# Work request
Transcribe the whole listing exactly, but do not carry over its pictures.

(Data section)

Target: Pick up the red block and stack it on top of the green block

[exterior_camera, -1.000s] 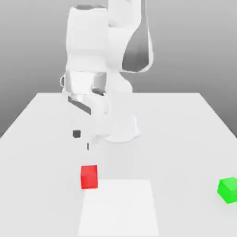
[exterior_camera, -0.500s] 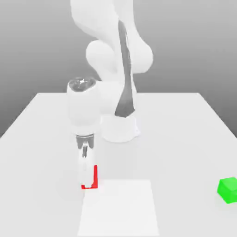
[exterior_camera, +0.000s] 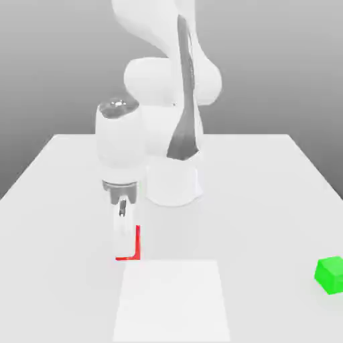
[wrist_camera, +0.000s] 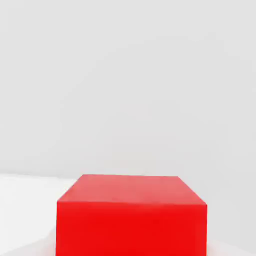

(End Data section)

# Reply
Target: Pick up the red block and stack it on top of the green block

[exterior_camera, -1.000s] 
[exterior_camera, -0.500s] 
[exterior_camera, +0.000s] 
[wrist_camera, +0.000s] 

The response is now done.